The new builtins seem undocumented - usually those are documented
within extend.texi - I guess placing __builtin___strub_enter calls in
the code manually will break in interesting ways - if that's not supposed
to happen the trick is to embed a space in the name of the built-in.
__builtin_stack_address looks like something users will pick up though
(and thus should be documented)?

-symtab_node::reset (void)
+symtab_node::reset (bool preserve_comdat_group)

not sure what for, I'll leave Honza to comment.

+/* Create a distinct copy of the type of NODE's function, and change
+   the fntype of all calls to it with the same main type to the new
+   type.  */
+
+static void
+distinctify_node_type (cgraph_node *node)
+{
+  tree old_type = TREE_TYPE (node->decl);
+  tree new_type = build_distinct_type_copy (old_type);
+  tree new_ptr_type = NULL_TREE;
+
+  /* Remap any calls to node->decl that use old_type, or a variant
+     thereof, to new_type as well.  We don't look for aliases, their
+     declarations will have their types changed independently, and
+     we'll adjust their fntypes then.  */
+  for (cgraph_edge *e = node->callers; e; e = e->next_caller)
+    {
+      if (!e->call_stmt)
+ continue;
+      tree fnaddr = gimple_call_fn (e->call_stmt);
+      gcc_checking_assert (TREE_CODE (fnaddr) == ADDR_EXPR
+   && TREE_OPERAND (fnaddr, 0) == node->decl);
+      if (strub_call_fntype_override_p (e->call_stmt))
+ continue;
+      if (!new_ptr_type)
+ new_ptr_type = build_pointer_type (new_type);
+      TREE_TYPE (fnaddr) = new_ptr_type;
+      gimple_call_set_fntype (e->call_stmt, new_type);
+    }
+
+  TREE_TYPE (node->decl) = new_type;

it does feel like there's IPA mechanisms to deal with what you are trying to do
here (or in the caller(s)).


+unsigned int
+pass_ipa_strub_mode::execute (function *)
+{
+  last_cgraph_order = 0;
+  ipa_strub_set_mode_for_new_functions ();
+
+  /* Verify before any inlining or other transformations.  */
+  verify_strub ();

if  (flag_checking) verify_strub ();

please.  I guess we talked about this last year - what's the reason to have both
an IPA pass and a simple IPA pass?  IIRC the simple IPA pass is a simple
one because it wants to see inlined bodies and "fixes" those up?  Some toplevel
comments explaining both passes in the ipa-strub.cc pass would be nice to
have.  I guess I also asked before - did you try it with -flto?
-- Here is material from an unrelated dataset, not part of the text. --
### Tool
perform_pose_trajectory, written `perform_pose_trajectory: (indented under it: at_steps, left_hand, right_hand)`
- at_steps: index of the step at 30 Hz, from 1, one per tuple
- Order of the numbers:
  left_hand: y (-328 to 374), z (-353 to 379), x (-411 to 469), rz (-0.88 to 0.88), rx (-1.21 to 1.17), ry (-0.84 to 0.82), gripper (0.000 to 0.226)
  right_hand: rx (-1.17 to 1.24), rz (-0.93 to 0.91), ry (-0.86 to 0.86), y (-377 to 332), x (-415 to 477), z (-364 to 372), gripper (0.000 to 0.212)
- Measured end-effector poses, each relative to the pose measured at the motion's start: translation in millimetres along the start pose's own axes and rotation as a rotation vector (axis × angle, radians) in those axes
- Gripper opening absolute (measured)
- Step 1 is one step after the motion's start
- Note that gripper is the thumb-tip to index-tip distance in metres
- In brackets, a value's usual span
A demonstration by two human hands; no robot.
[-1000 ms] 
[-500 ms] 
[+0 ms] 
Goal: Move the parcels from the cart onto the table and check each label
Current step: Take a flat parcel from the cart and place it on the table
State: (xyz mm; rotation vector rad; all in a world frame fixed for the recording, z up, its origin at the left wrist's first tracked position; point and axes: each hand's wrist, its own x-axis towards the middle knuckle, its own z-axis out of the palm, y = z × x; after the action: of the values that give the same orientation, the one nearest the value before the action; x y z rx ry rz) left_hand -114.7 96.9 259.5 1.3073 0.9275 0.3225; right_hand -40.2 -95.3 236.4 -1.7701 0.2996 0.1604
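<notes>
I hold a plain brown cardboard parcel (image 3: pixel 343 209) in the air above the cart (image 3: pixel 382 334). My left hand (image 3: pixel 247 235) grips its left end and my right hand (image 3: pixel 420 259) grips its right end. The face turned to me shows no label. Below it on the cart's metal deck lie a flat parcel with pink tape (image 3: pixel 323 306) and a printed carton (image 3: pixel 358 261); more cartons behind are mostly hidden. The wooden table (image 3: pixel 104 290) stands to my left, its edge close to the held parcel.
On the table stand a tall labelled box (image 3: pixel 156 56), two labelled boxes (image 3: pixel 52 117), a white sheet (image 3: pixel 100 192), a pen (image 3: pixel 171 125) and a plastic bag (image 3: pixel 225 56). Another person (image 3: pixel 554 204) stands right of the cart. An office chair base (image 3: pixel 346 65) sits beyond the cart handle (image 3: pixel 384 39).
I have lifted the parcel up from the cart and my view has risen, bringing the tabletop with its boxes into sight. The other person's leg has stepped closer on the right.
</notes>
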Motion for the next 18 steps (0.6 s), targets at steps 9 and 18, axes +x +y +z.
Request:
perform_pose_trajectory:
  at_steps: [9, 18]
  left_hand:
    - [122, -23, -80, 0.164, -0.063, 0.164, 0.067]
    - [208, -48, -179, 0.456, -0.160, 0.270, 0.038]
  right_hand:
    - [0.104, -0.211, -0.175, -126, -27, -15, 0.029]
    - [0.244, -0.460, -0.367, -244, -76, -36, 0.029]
+    /* Decide which of the wrapped function's parms we want to turn into
+       references to the argument passed to the wrapper.  In general,
we want to
+       copy small arguments, and avoid copying large ones.
Variable-sized array
+       lengths given by other arguments, as in 20020210-1.c, would lead to
+       problems if passed by value, after resetting the original function and
+       dropping the length computation; passing them by reference works.
+       DECL_BY_REFERENCE is *not* a substitute for this: it involves copying
+       anyway, but performed at the caller.  */
+    indirect_parms_t indirect_nparms (3, false);
...

IMHO it's a bad idea, at least initially, to mess with the ABI in a heuristical
way this way.  I see you need all sorts of "fixup", including re-gimplification
of stmts, etc., double-ugh.  Ideally IPA-SRA can already do parts of those
transforms which would mean ipa-param-manipulation has generic code
to encode them?  I realize you can't tail-call, but I wonder if some clever
machine-specific tricks would work, I guess it would need the wrapper
to be target generated of course.

As it's only for optimization, how much of the code would go away when
you avoid changing the parameters of the wrapped function?  Could
one easily disable the optimization via a --param maybe?

There's still much commented code and FIXMEs in, a lot of cgraph
related code is used which I can't review very well.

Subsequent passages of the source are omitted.